At times it was like crashing the gates of a private club and reading by-laws meant for members only (more on that in a moment). And at times it was like reading someone's (OK, Maureen McLane's) thesis paper on this poet or that. And in some cases, hopefully not that. And my, but Maureen writes in a pretty how town way. Professorial stuff:
"Through Sappho she explored as well a kind of somatic poetics, a kind of sensually incarnational NOW." (Huh?)
"The vatic inward versus the detailed observed. The hieratic versus the potentially conversable." (Say wha-?)
"Much of the force of great modernist works arises from their desublimating impulse channeled into shatteringly, newly adequate forms..." (Again?)
Very, very impressive indeed, these $10 gibbers and $5 -ishes. I hadn't a clue, but I nodded at all the right moments. Some chapters dragged on forever. "My Marianne Moore and Moore and More and More and Will She Ever Stop?" That and one to "H.D." Hilda Doolittle? I'd never known this poet. I wear my ignorance on my sleeve but, deep in my vest, wanted to learn -- if only I could clear the vatic hurdles of incarnational, desublimating language.
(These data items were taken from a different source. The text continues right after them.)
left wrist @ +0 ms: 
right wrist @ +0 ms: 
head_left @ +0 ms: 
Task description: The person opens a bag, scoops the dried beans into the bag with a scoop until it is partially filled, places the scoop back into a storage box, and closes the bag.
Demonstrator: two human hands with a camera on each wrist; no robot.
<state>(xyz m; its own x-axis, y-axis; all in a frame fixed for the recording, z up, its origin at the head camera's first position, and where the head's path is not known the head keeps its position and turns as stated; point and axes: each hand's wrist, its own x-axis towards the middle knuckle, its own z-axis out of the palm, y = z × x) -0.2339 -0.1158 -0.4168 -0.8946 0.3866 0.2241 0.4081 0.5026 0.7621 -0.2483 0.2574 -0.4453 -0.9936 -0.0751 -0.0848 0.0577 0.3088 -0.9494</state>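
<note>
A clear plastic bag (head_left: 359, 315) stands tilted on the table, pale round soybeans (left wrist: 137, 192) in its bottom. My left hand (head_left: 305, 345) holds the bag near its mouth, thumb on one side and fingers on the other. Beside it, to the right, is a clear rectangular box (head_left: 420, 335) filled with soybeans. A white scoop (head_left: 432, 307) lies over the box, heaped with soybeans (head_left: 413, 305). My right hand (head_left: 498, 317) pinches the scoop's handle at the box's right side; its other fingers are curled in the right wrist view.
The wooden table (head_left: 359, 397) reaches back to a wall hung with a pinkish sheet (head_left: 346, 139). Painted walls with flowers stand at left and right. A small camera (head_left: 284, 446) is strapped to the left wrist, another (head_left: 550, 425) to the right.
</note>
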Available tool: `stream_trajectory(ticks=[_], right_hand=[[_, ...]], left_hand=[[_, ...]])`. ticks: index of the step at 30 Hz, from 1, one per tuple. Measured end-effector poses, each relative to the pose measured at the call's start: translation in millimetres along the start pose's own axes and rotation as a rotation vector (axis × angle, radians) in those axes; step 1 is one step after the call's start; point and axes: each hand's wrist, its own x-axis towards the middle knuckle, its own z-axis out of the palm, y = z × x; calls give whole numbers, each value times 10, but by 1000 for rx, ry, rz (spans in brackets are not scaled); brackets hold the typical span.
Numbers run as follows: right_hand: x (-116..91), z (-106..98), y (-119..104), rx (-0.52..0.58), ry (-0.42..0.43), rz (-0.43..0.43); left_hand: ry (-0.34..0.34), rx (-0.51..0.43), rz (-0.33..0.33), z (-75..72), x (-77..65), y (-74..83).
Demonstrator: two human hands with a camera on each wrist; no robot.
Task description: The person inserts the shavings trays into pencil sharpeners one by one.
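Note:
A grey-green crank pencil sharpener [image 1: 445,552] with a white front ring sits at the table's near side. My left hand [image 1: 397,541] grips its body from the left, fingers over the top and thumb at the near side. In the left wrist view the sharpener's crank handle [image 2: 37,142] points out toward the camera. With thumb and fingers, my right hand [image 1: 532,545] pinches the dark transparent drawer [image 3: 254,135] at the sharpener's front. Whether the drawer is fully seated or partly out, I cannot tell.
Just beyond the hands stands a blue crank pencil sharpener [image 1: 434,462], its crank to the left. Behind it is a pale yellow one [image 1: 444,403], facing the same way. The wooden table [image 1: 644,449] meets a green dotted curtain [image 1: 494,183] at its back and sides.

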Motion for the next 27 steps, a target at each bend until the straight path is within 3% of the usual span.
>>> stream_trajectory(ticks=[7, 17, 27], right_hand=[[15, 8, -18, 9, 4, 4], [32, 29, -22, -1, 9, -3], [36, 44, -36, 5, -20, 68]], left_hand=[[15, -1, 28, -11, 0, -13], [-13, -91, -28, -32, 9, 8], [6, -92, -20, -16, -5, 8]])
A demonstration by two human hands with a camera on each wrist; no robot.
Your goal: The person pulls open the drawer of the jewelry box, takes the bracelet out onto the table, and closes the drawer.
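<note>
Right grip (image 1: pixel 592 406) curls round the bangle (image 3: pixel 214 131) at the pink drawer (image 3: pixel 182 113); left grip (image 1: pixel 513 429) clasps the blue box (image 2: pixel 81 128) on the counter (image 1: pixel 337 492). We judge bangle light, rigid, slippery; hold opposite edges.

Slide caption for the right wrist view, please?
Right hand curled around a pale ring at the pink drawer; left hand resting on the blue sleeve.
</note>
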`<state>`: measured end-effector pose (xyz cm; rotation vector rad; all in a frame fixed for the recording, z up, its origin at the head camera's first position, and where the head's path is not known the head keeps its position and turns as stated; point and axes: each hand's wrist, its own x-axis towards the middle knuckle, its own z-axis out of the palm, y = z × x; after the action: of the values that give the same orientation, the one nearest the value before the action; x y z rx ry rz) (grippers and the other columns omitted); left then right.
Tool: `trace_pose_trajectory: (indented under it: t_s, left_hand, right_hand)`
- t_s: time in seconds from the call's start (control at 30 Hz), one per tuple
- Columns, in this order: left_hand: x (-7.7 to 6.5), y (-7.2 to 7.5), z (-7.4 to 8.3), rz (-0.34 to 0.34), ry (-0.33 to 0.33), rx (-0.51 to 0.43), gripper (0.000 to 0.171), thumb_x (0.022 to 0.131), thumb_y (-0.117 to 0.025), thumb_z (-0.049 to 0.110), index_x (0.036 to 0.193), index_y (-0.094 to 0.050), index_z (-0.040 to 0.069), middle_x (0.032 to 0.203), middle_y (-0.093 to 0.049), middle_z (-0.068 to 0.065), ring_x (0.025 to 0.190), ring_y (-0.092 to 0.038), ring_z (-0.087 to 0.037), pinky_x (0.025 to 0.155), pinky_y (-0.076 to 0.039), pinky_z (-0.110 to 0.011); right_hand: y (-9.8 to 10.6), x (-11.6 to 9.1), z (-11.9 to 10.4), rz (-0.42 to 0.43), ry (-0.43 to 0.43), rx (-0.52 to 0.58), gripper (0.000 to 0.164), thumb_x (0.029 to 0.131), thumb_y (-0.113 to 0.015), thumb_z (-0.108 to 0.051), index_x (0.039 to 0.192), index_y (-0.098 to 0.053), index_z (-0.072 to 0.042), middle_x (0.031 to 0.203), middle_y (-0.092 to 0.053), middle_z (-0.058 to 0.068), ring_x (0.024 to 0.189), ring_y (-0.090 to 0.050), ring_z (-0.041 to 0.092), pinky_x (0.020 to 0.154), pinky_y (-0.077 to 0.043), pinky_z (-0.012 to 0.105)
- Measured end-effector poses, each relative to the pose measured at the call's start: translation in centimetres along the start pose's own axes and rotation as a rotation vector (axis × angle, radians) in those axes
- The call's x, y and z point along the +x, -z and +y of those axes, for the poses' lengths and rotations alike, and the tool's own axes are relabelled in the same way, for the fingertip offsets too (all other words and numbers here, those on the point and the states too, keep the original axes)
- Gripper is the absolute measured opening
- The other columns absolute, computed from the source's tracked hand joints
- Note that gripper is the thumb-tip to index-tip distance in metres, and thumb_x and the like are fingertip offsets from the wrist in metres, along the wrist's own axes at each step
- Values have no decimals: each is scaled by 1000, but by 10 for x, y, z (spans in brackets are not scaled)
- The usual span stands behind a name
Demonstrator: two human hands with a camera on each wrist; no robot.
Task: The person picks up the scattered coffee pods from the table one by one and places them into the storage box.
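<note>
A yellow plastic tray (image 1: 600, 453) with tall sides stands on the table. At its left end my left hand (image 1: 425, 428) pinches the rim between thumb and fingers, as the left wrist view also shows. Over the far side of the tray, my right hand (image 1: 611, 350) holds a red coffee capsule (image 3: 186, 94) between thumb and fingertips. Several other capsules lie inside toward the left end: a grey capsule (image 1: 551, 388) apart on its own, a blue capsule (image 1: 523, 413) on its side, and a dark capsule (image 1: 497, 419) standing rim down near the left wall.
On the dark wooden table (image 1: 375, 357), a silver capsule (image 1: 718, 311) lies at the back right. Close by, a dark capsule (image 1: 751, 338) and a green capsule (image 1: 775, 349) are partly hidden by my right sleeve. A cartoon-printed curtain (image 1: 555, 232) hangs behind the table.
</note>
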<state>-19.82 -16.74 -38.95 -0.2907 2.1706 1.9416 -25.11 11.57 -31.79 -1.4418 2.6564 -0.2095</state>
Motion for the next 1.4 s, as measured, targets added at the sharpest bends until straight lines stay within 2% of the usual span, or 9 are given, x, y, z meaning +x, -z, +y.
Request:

In another chapter called "My Translated: An Abecedary," McLane deluges the reader with four pages of one liners, each saying things like "My Alcaeus is David A. Campbell," "My Akhmatova is Judith Hemschemeyer," "My Durs Grunbein is Michael Hofmann," "My Paul Muldoon is Paul Muldoon." Of course there are some poets the layreader will recognize, but they are few and far between, and seldom will many readers recognize both names in McLane's apparently clever pairs.
On and on it goes like an insider's wink, and I can't help but regret how this type of thing sets poetry back anew, perpetuating the belief that poetry is rarefied air meant only for rarefied lungs. It's as if McLane is signaling to others in her club, others who will recognize her each allusion and her every dropped historic and contemporary name, nodding knowingly like priests at a secret temple. Don't we put the eru- in -dite, the winks seem to say. We, the Keepers of Truth and Beauty in a great, unwashed world of bestseller-readers or (more horrifying still) TV-watchers and Youtube addicts.
Throughout the book lines of many poets are shared, though seldom in the entirety of the poem they are taken from. Often McLane tries some of her own poetry on for size. (It doesn't fit.) Some of the professional poems are in bold print, others in italics. Often I can't tell which line belongs to whom. Is this McLane? Is it the featured poet in question? Is it other poets brought in as background vocals for harmony?
But I liked OK the chapter (short) on Emily D., the Belle of Amherst. And the one on Shelley, too, but only because McLane talked mostly about his adolescent-like obsessions for free love or lust and half-priced revolutions, and not so much about his poetry. It's as if she took a wrong turn, found herself in the realm of biography, and the natives cheered.
Two of the chapters were found poems. Giant, 85-line poems, each line purloined from a poet's great work. It's a wonderful parlor game, but I wasn't about to trudge through all 85 lines in either case. Like excerpts from symphonies on public radio, all stitched together, it was. Gogol's overcoat, chapter and verse.
Marvelous moments, yes. Ambitious idea, surely. And I was grateful to catch glimpses of some lovely lines previously unknown. But, in the end, the book gets bogged down by too much ivory and too much tower. If you read poetry for a living and don't need a program guide (or an intermission) to get through such "learn'd astronomer's" thoughts as McLane's, you will certainly enjoy her book. Otherwise, pass. Hold tightly to what you already know and love about poems you've met and appreciated thus far in life.
And for heaven's sake, keep reading poetry.